Strengthening Europe’s defense capacity and building up an independent, credible armed force has been discussed for a long time. Words have lingered as political rifts deepened within the Union. The nuclear power Great Britain has left, Poland and Hungary are openly challenging democratic principles such as the separation of powers. The Russian invasion of Ukraine, which came as a surprise to Germany in particular, burst into this situation. In Berlin, there is a “chicken coop problem in foreign policy,” as an experienced retired politician put it in a confidential conversation. The West’s route is set by the Biden administration. Your closest partners in Europe are the Eastern European EU members apart from Hungary and, of course, the Ukrainian President Volodymyr Zelenskyi.
The rough front lines divide the world into good and evil. The antagonism could make one forget something very important, the unity of the epoch. Vladimir Putin can be credited with breathing new life into a concept that seemed to belong to a bygone era: human material. It was not without reason that the “language-critical action,” which is a genuinely German organization, declared it the “most ugly word of the 20th century.” Since the massacres of Mariupol, Chernihiv and Bucha and since our contemporary dictator Putin proved that he can send tens of thousands of young soldiers to their deaths without having to fear a revolt, the term has become terribly topical.
Karl Marx coined the term human material as an ironic commentary on the social self-confidence of the property-owning, exploiting class. The German warlords and heads of concentration camps of the 20th century objectified the term, stripping it of all irony. Putin doesn’t even put it in his mouth, lets the revived concept of human material speak alone and through his actions, post-cynically, you could say.
Democracy has set itself the task of protecting the freedom, dignity and autonomy of the individual. And of course everyone who is outraged because Putin is trampling on these rights and the actual right to life is right. The renaissance of human material is the horrible harvest of the Ukraine war.

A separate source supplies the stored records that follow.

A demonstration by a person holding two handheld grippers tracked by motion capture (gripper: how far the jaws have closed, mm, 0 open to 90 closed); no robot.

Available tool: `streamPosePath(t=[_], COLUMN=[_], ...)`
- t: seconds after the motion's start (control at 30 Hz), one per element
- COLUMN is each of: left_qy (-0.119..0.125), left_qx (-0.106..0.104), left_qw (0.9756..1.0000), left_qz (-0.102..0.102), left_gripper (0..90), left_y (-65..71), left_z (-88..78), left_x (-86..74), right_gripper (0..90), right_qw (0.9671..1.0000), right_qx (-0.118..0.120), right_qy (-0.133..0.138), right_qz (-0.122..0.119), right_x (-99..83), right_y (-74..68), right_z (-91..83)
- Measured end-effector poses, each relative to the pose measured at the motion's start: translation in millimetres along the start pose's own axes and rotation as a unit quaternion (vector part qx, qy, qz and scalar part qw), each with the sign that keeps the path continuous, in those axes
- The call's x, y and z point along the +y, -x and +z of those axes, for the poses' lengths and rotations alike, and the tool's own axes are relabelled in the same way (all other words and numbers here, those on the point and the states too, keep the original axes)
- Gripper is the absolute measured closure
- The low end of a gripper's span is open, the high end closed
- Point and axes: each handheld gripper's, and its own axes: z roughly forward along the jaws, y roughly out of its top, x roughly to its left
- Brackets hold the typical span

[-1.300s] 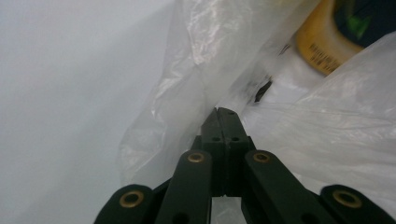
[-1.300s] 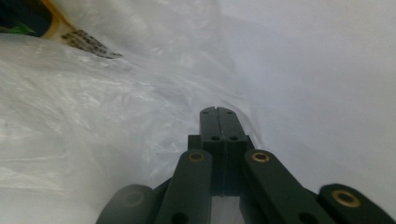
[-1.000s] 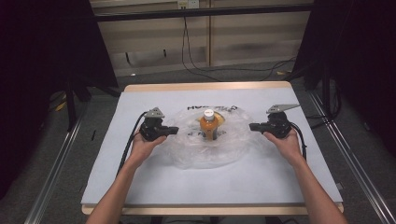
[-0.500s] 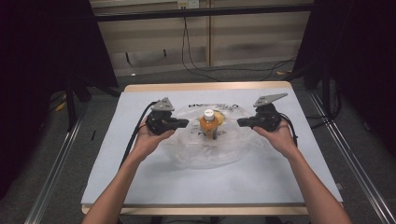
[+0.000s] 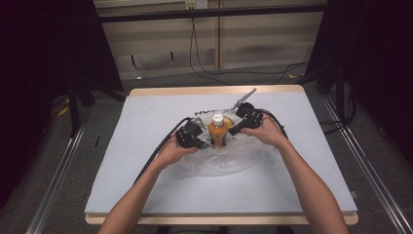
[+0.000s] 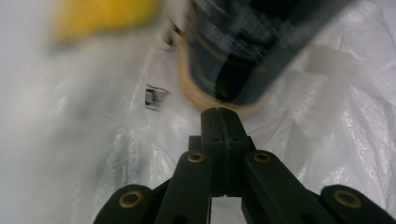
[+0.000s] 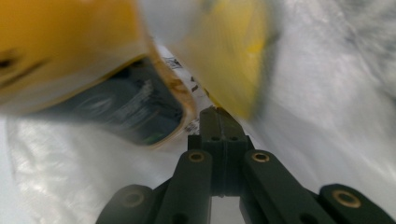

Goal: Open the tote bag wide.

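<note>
Hand-held grippers: left [image 5: 203, 144] and right [image 5: 232, 130] both closed, empty, flanking bottle [image 5: 217, 130] on bag [image 5: 229, 161] | tabletop [image 5: 146, 161]: grey sheet | room: dark curtains, cables on far floor [image 5: 214, 73]

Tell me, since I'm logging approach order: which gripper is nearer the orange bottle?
Hard to call; roughly equal. The left gripper sits at the orange bottle's lower left, the right gripper at its right, both shut, tips close against it.

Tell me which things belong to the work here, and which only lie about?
In the work:
- bottle
- plastic bag
- left tongs, shut
- right tongs, shut

Lying about:
- table
- cables on the floor
</note>
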Motion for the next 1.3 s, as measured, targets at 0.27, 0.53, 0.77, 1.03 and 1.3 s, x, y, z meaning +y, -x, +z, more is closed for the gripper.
streamPosePath(t=[0.27,0.53,0.77,1.03,1.3], left_qy=[-0.022,-0.057,-0.085,-0.088,-0.097], left_qx=[-0.010,0.012,0.008,-0.013,-0.019], left_qw=[0.9983,0.9907,0.9811,0.9750,0.9702], left_qz=[0.053,0.123,0.173,0.203,0.221], left_gripper=[90.0,90.0,90.0,90.0,90.0], left_y=[34.0,79.4,112.6,145.5,162.0], left_z=[4.7,3.8,1.8,-0.9,-4.8], left_x=[-7.6,-7.1,-8.5,-16.2,-22.3], right_gripper=[90.0,90.0,90.0,90.0,90.0], right_qw=[0.9965,0.9942,0.9941,0.9945,0.9924], right_qx=[0.022,0.025,0.014,-0.030,-0.065], right_qy=[-0.077,-0.099,-0.094,-0.068,-0.045], right_qz=[0.022,0.036,0.051,0.074,0.094], right_x=[18.4,36.2,51.8,60.9,61.5], right_y=[20.5,30.9,35.3,43.9,60.2], right_z=[38.4,56.8,66.6,72.0,71.2])
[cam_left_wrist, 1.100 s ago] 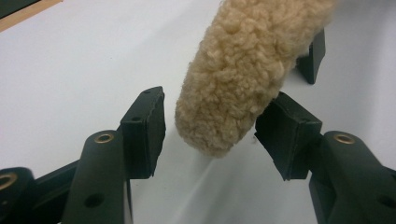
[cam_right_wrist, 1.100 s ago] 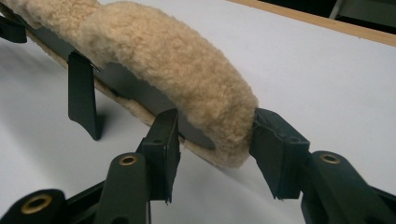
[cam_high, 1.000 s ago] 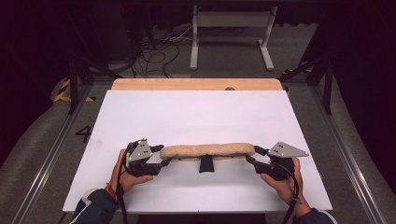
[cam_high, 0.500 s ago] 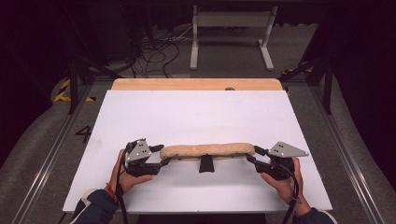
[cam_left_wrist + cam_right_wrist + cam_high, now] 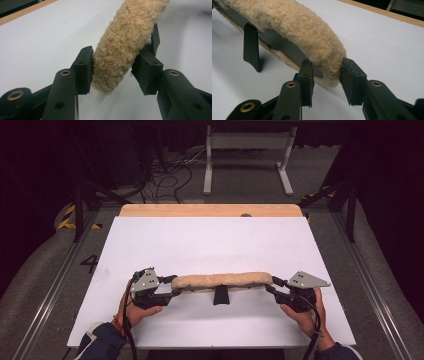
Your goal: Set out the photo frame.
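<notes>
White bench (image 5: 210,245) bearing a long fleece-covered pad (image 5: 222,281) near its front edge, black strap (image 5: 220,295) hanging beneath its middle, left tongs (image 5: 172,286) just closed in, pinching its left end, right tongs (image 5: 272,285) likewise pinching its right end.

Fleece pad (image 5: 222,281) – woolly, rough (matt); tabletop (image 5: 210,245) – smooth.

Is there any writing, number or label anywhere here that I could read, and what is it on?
"4": a dark figure on the grey floor left of the white table.
Nothing reads on the fleece pad, its black strap or either gripper.
</notes>
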The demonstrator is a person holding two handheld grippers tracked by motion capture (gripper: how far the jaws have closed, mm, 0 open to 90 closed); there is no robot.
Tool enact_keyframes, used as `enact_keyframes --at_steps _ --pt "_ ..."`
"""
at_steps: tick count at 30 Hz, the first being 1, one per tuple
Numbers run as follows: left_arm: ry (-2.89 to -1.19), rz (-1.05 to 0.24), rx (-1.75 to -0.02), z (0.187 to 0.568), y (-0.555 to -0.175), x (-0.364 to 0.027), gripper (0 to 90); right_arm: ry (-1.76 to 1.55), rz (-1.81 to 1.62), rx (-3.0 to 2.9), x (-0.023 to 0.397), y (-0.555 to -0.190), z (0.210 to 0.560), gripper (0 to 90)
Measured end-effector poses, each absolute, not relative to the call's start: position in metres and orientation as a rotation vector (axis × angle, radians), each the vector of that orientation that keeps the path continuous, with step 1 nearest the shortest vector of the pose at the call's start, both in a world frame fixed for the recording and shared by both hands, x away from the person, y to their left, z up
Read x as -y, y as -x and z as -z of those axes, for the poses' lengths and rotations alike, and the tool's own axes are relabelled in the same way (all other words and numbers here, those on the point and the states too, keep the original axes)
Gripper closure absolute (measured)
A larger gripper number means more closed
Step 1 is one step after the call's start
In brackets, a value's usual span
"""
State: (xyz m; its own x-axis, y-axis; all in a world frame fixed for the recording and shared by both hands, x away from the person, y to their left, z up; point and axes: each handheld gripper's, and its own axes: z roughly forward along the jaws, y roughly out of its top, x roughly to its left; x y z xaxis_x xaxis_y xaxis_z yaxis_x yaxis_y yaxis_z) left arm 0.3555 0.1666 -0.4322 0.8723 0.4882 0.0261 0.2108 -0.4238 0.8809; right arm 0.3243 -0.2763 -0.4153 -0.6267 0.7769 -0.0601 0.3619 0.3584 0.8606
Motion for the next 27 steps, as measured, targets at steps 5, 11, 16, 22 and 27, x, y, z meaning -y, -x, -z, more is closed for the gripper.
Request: enact_keyframes --at_steps 5,11,16,22,27 --pt "-2.036 -0.368 -0.493 0.4308 -0.3536 -0.1642 53.6 -1.002 -1.201 -2.170 0.2785 -0.3231 0.4162 62.2" --pt "-2.039 -0.369 -0.486 0.4305 -0.3502 -0.1655 54.7 -1.033 -1.190 -2.152 0.2799 -0.3221 0.4186 63.1" --pt "-2.009 -0.357 -0.490 0.4302 -0.3524 -0.1661 52.4 -0.987 -1.160 -2.140 0.2761 -0.3215 0.4187 71.2" --pt "-1.995 -0.365 -0.475 0.4292 -0.3533 -0.1606 51.6 -0.977 -1.122 -2.110 0.2724 -0.3198 0.4198 73.8" --pt "-2.017 -0.381 -0.457 0.4276 -0.3509 -0.1601 53.8 -0.979 -1.134 -2.097 0.2727 -0.3224 0.4209 74.0"
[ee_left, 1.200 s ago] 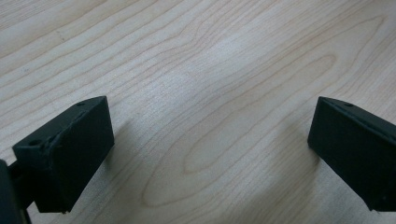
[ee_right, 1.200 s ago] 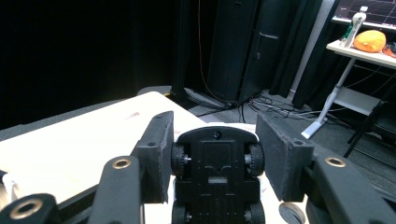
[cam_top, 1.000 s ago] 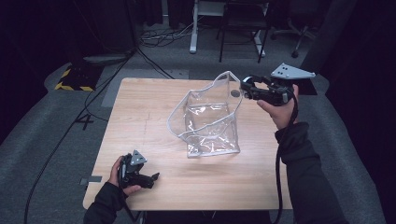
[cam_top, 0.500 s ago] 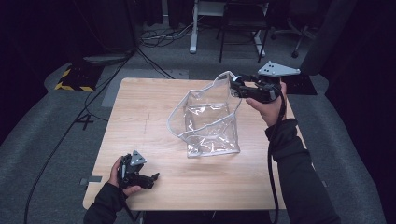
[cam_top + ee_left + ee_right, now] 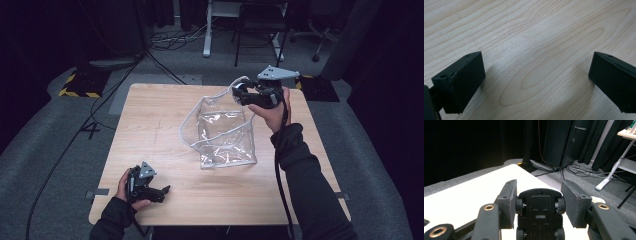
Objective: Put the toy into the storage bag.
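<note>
While one toy car [image 5: 539, 212] is clamped, one bag [image 5: 222, 132] stands.

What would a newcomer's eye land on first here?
Probably the clear plastic bag standing open in the middle of the wooden table. Next, the right tool at the bag's far rim, shut on a small black toy car held underside up. The left tool rests open near the table's front edge.

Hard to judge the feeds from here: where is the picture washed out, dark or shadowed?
Right gripper view: the table is blown out to near white, the room behind black, yet the toy car between the jaws is sharp. High view: surroundings dark, glare streaks on the clear bag. Left gripper view: even light, soft jaw shadows on the wood.
</note>
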Tool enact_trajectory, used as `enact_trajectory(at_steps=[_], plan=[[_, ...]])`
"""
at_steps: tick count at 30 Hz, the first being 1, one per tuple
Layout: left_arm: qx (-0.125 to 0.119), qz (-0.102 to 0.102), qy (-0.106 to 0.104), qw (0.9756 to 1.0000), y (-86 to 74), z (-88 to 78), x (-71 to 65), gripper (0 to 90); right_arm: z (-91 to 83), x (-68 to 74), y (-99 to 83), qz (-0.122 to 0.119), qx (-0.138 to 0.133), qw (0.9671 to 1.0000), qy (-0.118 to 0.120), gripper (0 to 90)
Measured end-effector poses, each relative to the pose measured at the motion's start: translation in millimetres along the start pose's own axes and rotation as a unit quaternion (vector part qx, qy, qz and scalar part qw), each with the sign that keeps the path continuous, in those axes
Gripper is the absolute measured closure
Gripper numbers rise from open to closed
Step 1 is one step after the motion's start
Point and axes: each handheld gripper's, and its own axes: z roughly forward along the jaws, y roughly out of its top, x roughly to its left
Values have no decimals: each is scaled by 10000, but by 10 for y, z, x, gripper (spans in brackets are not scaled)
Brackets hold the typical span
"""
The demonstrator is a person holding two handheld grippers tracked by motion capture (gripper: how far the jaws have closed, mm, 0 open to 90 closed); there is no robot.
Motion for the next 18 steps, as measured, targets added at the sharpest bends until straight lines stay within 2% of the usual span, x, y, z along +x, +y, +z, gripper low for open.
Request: enact_trajectory(at_steps=[18], plan=[[2, -8, -23, 10000, -1, 3, 0, 9, 222, 16, -61, 40, 232, 9997, 46, 490]])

And yet it would be wrong to attribute the trend solely to the Russian Empire. Whether human freedom and autonomy actually thrive in existing democracies must be questioned. The human material can also be reincarnated in variant guises, as a mega traffic jam on a freeway, as a crowd on a cruise ship, as a target group and consumer of superfluous goods and services, as exploited factory workers, seamstresses, and perhaps as well-equipped and combat-ready soldiers after the turn of eras again also here among us.
Whether the free and enlightened human being is able to fulfill his responsibility to preserve the natural foundations of his own existence is something that some commentators have seen as the key question of the 21st century. Now the challenge is being radically reformulated. It is about the conflict between the political systems, between democracies and autocracies. It sounds a bit like a collective escape. As if one did not trust oneself to pass the actual test from the outset. It seems more appealing to regress and run into the ground as human material. It’s like suicide for fear of death. The unifying element of the epoch lies in this general trend, across all systems and trenches.